Reproduce the listing that follows, unchanged and complete.
──────── SUPPLIED DATA ────────
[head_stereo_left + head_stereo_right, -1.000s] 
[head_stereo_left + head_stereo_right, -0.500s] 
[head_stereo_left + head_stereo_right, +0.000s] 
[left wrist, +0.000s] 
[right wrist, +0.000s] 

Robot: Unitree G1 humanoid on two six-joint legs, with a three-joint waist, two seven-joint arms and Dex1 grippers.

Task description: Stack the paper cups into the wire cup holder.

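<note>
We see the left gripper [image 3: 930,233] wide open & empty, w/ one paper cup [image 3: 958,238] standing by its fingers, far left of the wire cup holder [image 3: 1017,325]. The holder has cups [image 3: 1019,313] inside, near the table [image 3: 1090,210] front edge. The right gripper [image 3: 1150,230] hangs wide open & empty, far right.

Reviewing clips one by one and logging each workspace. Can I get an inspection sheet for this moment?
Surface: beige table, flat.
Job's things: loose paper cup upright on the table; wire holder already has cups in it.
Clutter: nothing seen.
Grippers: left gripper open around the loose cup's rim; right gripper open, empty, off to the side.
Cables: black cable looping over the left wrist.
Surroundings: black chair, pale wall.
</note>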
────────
**EXPECTED ANSWER**
[head_stereo_left + head_stereo_right, -1.000s] 
[head_stereo_left + head_stereo_right, -0.500s] 
[head_stereo_left + head_stereo_right, +0.000s] 
[left wrist, +0.000s] 
[right wrist, +0.000s] 

Robot: Unitree G1 humanoid on two six-joint legs, with a three-joint waist, two seven-joint arms and Dex1 grippers.

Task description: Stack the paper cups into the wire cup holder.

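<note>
We see the left gripper [image 3: 930,233] wide open & empty, w/ one paper cup [image 3: 958,238] standing by its fingers, far left of the wire cup holder [image 3: 1017,325]. The holder has cups [image 3: 1019,313] inside, near the table [image 3: 1090,210] front edge. The right gripper [image 3: 1150,230] hangs wide open & empty, far right.

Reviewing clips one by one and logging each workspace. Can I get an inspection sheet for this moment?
Surface: beige table, flat.
Job's things: loose paper cup upright on the table; wire holder already has cups in it.
Clutter: nothing seen.
Grippers: left gripper open around the loose cup's rim; right gripper open, empty, off to the side.
Cables: black cable looping over the left wrist.
Surroundings: black chair, pale wall.
</note>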

For this exercise, the answer is now complete.